Graduating dentists have the option with how they pay their debt off when they graduate. Taking the time to run an analysis is imperative before making this decision and a financial planner can help with this decision. Just because you don’t have assets does not mean you should not hire a planner. In fact, it’s probably the best decision you can make as the long term effects it can have can define the type of life you live later in life. Although we understand that it’s extremely difficult to think about retirement when you’re 21 years old. 

Most graduates will choose an income based repayment plan. This means you will pay 10-15% of current income towards your debt. So for those entrepreneurs who chose starting your dental career and run their own business practice, you essentially have permission to pause those payments if you make little to no money.

Easiest way to deal with student loans is to make a lot of money. If a dentist is really driven, productive, patients say yes to them, they’re ready to take responsibility, then they can do just that. To start your own practice you’ll need roughly $500,000. This is the daunting part but if you don’t make a couple of bad decisions right out of school then you can set yourself up for success. 

Those “bad decisions” mean buying a new car or even a new house. In order to get qualified for a large loan, you need good income (more = better), good production at your current job (banks care), good credit, a manageable debt burden, and low monthly expenses. When you have good experience or are a specialized dentist then it becomes easier. So when you first graduate it’s important to not set yourself up for failure by taking on more debt. Find a roommate or inexpensive rental property, get a job, then apply for a loan shortly after to start your own practice. This doesn’t have to be a long term commitment but the best thing you can do for yourself is to not make it harder to get a loan when it’s already hard enough. Now buying a home is usually accretive debt and we are advocates of that type of debt but not until you get a loan to start your practice. Most banks have very little concern about offering a loan to a dentist as there is little risk in that type of career. 

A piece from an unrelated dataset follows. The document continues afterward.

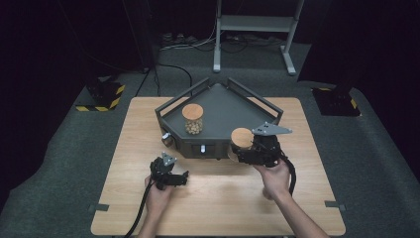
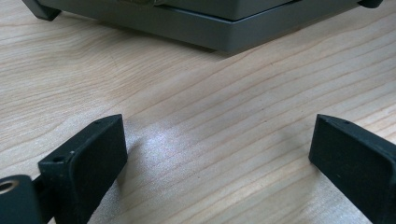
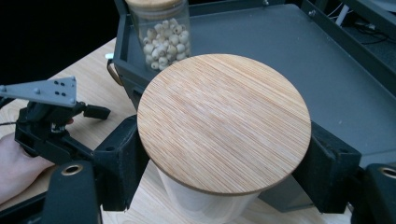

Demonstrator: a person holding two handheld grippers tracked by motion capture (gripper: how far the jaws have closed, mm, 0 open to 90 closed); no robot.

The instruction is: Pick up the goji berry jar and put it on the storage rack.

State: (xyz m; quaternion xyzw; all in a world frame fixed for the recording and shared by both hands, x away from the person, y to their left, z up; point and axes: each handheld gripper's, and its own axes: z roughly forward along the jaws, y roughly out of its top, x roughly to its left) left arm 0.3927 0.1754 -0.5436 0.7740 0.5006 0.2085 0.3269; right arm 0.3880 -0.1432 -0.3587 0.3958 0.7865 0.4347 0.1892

Now some of you may be thinking that you can or would like to buy an existing practice. Just be aware of some potential red flags that may present themselves.

  • Bad marketing may be one but it can also be an opportunity if you have experience marketing 
  • Financial reports are a mess (after audit) there is no rhyme or reason as to what’s going on
  • High production and low patient flow, a young dentist cannot repeat, might be a dentist that’s been there for 30 years
  • Seller dentist that wants to stay on; however, the practice can’t support keeping them on financially. Don’t view keeping them on as a safety net. Realize the seller is eating up income and may be a barrier to change
  • A non-profitable dentist practice, doing $300,000 in collections, and you have to bank on the fact that you can turn things around
  • Don’t get into a fixer upper (* There aren’t a lot of great practices for sale). If it’s only $200,000 to buy it and you think since you’re already ready in an area you want to live it’s a great opportunity you may go from having a job and making a good paycheck, to going bankrupt trying to fix something that’s broken 

This all may sound scary, and you may be thinking that maybe you should just stay in your current job, but that’s not the goal of this article. The goal is for you to know what to expect before jumping into something and know the different paths you can take. Hiring a financial planner or professional that specializes in working with Dentists is a great starting point to help you know what you’re getting into so you can feel better about next steps.

Sounds like a congratulations on starting your dental career are in order.